Finding Correlation in March Madness Data with TigerGraph, Plotly and Seaborn

McKenzie Steenson
10 min readApr 12, 2022
Photo by Todd Greene on Unsplash

March has come and gone, and that only means one thing; another March Madness Tournament left most of us sad and disappointed with the results of our brackets. According to the NCAA, a perfect bracket has never been verifiably picked, so it technically left all of us disappointed with our picks. This was my very first year creating a bracket. I came into it with an unreasonable amount of simultaneous confidence and doubt in my choices. I of course had Gonzaga chosen to win it all. Why wouldn’t they win it all? They had the best season of all the teams, and they had a number one seed going into the tournament. But I soon learned that this meant nothing at all as they lost in an upset during the round of 16 to number four seeded Arkansas.

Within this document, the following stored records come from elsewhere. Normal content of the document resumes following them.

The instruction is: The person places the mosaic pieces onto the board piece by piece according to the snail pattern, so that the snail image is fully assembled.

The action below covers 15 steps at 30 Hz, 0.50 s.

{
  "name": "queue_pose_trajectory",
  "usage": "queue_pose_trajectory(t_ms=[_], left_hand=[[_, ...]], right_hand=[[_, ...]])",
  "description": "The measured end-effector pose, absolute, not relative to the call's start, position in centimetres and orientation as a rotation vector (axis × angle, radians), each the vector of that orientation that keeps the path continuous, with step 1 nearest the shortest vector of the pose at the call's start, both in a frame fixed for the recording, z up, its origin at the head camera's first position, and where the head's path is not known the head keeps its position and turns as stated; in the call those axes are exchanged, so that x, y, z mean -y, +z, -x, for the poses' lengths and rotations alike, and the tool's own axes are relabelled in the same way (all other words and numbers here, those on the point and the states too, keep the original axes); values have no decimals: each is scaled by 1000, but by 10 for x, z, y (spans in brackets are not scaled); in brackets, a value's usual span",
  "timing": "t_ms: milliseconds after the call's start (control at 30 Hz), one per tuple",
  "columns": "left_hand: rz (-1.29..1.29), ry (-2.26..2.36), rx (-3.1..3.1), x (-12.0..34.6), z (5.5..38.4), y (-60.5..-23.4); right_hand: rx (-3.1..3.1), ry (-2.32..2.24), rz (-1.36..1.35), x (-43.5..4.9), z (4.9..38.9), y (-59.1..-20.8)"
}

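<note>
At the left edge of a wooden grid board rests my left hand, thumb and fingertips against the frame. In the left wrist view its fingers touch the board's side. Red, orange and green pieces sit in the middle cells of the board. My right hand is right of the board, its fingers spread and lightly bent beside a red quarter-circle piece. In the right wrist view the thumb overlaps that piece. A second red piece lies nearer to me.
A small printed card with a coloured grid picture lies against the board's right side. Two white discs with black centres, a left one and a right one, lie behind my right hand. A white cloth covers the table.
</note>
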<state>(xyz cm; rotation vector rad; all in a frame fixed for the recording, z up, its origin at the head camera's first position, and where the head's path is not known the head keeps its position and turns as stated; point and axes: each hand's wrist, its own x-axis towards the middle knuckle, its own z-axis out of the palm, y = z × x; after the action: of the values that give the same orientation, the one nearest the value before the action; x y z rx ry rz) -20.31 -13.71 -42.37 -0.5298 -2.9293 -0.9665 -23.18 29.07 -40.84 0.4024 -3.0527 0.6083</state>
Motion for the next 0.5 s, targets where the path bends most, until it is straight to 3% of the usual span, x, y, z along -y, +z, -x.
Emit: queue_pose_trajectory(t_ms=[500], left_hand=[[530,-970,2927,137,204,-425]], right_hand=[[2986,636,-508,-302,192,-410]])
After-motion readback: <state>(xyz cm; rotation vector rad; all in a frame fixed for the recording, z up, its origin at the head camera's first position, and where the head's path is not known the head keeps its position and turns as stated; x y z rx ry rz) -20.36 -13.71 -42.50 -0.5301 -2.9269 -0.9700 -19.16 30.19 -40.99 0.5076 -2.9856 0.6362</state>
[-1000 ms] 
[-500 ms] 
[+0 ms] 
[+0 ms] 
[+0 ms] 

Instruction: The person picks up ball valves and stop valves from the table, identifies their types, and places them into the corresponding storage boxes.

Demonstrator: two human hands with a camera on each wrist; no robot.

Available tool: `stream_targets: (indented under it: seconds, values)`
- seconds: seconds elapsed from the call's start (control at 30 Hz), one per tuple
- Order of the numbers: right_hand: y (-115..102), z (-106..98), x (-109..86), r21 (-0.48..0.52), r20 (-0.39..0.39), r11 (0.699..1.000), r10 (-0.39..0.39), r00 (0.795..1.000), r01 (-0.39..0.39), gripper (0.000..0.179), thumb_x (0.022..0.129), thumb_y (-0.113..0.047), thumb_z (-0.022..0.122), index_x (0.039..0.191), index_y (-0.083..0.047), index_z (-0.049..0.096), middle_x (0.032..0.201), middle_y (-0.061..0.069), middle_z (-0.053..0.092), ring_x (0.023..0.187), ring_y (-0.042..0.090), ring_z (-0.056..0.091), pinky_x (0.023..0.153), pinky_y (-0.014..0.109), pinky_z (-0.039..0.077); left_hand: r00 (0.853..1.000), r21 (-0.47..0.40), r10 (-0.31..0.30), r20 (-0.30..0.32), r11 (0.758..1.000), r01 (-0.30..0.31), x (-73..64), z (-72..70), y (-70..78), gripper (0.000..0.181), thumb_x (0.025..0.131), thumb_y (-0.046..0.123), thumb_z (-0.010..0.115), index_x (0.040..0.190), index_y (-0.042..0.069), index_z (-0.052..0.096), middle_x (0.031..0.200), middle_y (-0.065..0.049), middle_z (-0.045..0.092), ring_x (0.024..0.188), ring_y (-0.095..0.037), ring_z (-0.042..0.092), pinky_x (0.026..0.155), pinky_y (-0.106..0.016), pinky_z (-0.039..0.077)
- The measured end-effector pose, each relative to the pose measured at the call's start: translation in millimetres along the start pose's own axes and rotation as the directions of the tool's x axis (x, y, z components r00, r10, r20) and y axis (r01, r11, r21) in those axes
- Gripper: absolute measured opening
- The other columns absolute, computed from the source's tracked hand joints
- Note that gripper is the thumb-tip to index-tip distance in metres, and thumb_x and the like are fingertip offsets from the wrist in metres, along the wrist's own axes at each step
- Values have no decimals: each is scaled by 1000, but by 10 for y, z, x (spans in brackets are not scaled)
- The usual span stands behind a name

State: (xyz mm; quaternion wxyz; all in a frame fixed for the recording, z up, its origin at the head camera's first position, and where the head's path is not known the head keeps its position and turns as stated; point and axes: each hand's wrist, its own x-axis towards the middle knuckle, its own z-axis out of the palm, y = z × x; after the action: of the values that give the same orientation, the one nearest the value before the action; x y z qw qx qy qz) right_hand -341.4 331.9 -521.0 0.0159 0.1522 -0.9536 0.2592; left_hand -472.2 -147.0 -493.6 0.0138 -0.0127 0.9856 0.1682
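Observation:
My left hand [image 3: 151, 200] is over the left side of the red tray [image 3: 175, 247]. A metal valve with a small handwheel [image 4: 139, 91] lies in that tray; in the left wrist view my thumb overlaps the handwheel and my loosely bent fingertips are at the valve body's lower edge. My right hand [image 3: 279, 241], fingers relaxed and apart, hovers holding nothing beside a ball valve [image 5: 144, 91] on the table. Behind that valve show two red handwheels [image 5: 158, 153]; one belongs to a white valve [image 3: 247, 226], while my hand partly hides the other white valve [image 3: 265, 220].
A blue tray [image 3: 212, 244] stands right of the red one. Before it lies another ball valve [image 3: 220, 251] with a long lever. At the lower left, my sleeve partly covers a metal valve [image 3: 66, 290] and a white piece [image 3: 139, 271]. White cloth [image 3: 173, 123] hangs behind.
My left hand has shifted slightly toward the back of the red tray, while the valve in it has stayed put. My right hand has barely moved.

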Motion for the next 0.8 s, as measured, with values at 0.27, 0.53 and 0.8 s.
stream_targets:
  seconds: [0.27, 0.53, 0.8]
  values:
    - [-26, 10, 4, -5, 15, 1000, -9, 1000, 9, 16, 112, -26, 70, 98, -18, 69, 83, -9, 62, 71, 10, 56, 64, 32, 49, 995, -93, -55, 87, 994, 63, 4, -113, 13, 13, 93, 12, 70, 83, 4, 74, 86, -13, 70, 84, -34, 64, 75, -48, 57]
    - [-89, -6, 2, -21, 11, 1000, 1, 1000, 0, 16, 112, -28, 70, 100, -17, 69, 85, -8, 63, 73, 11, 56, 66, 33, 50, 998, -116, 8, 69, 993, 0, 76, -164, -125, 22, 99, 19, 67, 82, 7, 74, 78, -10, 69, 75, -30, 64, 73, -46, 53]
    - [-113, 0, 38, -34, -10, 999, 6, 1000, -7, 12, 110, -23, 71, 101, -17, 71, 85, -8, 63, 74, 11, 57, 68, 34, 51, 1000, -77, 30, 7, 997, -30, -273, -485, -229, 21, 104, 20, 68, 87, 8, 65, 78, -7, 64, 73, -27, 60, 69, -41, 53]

This got the engineer and data scientist in me interested to see if there was any way to make better choices when filling out next year’s bracket. Could any of a team’s statistics over the season point to them making it further in the tournament?

Objective

In this blog, we will walk through creating our TigerGraph march madness solution in TigerGraph GraphStudio— complete with a schema, loading data, and querying the data with GSQL. Then, we will walk through visualizing and exploring our queries utilizing Plotly and Seaborn. This will give us insight into how a team’s regular season statistics and outcomes impacted their tournament run.

Tools Used

  • TigerGraph Cloud
  • TigerGraph GraphStudio
  • Jupyter Notebook
  • pyTigerGraph
  • Plotly Express
  • Seaborn
  • MatPlotLib
  • Cufflinks

Data

The Kaggle Dataset is a culmination of all 355 NCAA Men’s Basketball team’s regular season statistics and post season outcomes from the 2013, 2014, 2015, 2016, 2017, 2018, and 2019 Division 1 seasons.

TigerGraph Setup

If you are not previously familiar, review the following resources to learn how to create a new TigerGraph solution, getting the solution started, and accessing the solution through GraphStudio:

Through the next few sections of the blog, I will be walking through the high level specifics of my solution. For a more detailed overview of creating your own graph solution, check out the TigerGraph GraphStudio documentation:

Schema

Navigating within TG GraphStudio, we click on the left navbar to our basketball solution:

We can now go to our Design Schema page. Here we can create vertices and edges, and publish our graph. I’ve created vertices for a Conference, a Team and a Season. The edges that connect each of the vertices denote their relationships:

I have added attributes to the ‘RESULTS_OF’ edge that connects a Team to a Season. These are the results of the statistics of each Season (year) in our dataset:

Mapping Data

Next, we navigate to Map Data To Graph on the navbar. Here, we upload our .csv file and make all the connects from the data file to our schema:

Load Data

Before we can get to explore and query our data, the data must be uploaded into our schema:

Explore Data

Now, we can explore our data! Below is a simple search of Gonzaga. We can show all connection in our data that Gonzaga has! This shows they are in the West Coast Conference, and we can get their results from each season:

Write Queries

Finally, we can navigate to the Write Queries tab and create queries to explore our data:

Here is an example query to get the average offensive and defensive efficiencies of each team over the seven seasons:

TG GraphStudio offers a few different ways to view the output of a query. The image below shows the vertex output:

The JSON output:

And chart output:

Our basketball solution is ready to explore and visualize!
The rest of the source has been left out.